Look through the material below and return every line that contains "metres".

#### The data
[Start of Attachment]

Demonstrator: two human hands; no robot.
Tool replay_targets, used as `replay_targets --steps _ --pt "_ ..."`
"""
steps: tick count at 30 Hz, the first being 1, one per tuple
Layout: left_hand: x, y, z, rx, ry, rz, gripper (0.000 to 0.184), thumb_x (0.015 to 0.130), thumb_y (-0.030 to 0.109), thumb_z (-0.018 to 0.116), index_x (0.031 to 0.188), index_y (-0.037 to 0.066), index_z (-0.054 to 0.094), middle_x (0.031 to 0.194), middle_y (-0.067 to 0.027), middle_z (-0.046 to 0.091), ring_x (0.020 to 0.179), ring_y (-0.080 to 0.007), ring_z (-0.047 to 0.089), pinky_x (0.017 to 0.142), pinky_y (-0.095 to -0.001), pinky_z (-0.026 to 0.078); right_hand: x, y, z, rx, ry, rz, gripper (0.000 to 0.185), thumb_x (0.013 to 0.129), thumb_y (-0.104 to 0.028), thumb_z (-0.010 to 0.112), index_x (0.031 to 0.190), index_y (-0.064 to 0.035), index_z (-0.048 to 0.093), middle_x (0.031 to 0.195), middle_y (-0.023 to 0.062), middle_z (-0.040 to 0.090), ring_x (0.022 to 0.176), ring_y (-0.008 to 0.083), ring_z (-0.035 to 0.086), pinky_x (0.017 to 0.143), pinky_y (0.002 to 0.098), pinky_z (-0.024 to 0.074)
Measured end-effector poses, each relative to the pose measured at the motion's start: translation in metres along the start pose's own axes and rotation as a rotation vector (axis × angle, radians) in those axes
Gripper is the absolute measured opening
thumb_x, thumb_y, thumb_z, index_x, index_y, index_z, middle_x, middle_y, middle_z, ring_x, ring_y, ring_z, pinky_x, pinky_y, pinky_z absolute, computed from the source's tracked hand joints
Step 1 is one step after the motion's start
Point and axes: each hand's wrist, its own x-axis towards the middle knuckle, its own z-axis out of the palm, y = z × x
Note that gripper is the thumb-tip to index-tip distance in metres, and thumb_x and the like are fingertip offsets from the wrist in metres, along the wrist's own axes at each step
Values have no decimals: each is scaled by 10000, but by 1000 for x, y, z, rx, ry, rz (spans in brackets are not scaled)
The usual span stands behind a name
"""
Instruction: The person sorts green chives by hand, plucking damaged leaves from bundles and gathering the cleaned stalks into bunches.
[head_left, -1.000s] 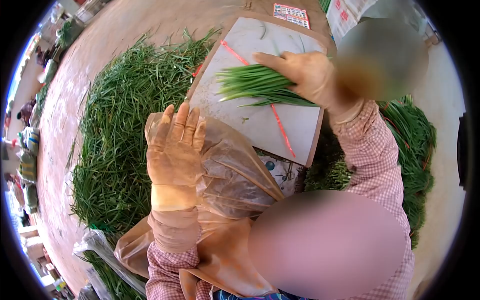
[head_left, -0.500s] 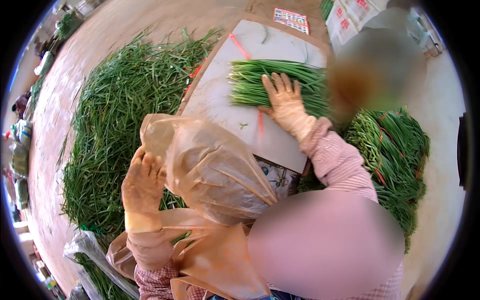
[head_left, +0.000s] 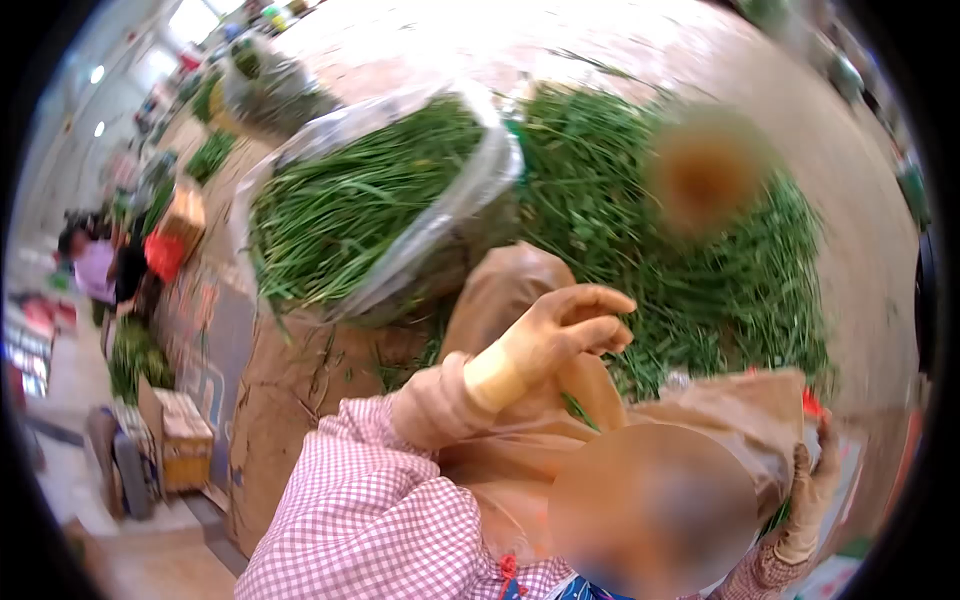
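My left hand [head_left: 585,325], in a stained tan glove, is raised over the brown apron [head_left: 510,450], its fingers bent with a gap between them and nothing held. My right hand [head_left: 815,485], gloved too, is at the lower right beside a pale board [head_left: 850,460]. Its thumb and fingers are apart, and I see nothing between them. A brown plastic sheet [head_left: 725,415] lies between the hands. Beyond them spreads a loose heap of green stalks [head_left: 700,300]. The bundle on the board is mostly hidden; a few green leaves show near my right wrist.
An open clear plastic bag [head_left: 505,150] full of green stalks stands left of the heap. Flattened cardboard [head_left: 300,390] lies on the floor. Further left are a cardboard box [head_left: 185,440] and a person in a light top [head_left: 95,268]. Blurred patches cover parts of the view.
The view has swung left, bringing in the stuffed bag and cardboard. The board has shifted to the lower right edge. My right hand no longer lies flat on the bundle's middle.
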Motion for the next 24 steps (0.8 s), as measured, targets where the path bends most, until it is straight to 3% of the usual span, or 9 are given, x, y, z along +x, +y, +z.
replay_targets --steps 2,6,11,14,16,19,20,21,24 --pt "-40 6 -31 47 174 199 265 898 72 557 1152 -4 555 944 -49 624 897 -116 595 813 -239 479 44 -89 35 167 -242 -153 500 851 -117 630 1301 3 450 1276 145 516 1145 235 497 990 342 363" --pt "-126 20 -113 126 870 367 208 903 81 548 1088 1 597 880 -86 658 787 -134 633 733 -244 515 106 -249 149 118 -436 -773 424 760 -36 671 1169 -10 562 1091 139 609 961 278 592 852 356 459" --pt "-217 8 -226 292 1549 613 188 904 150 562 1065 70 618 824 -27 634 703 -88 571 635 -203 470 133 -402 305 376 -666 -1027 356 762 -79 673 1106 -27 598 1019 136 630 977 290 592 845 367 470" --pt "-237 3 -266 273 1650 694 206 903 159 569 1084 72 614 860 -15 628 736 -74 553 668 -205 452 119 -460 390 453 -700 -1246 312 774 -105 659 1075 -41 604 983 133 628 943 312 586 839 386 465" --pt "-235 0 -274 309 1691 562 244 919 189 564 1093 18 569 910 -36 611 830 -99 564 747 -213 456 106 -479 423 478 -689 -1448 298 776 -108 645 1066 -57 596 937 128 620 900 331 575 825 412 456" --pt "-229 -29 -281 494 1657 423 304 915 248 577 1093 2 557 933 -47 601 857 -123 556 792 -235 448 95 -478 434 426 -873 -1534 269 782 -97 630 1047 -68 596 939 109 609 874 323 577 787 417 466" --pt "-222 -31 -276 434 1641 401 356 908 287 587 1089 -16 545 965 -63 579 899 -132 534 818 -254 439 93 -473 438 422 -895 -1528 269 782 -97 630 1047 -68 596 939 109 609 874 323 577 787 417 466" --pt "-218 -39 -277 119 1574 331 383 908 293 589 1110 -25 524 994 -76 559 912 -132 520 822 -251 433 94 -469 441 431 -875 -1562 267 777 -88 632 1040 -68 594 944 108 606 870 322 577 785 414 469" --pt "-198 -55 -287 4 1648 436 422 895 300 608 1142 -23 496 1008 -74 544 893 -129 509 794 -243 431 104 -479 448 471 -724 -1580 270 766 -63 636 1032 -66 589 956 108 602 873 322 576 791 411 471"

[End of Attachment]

#### Exercise result
Measured end-effector poses, each relative to the pose measured at the motion's start: translation in metres along the start pose's own axes and rotation as a rotation vector (axis × angle, radians) in those axes
Note that gripper is the thumb-tip to index-tip distance in metres, and thumb_x and the like are fingertip offsets from the wrist in metres, along the wrist's own axes at each step

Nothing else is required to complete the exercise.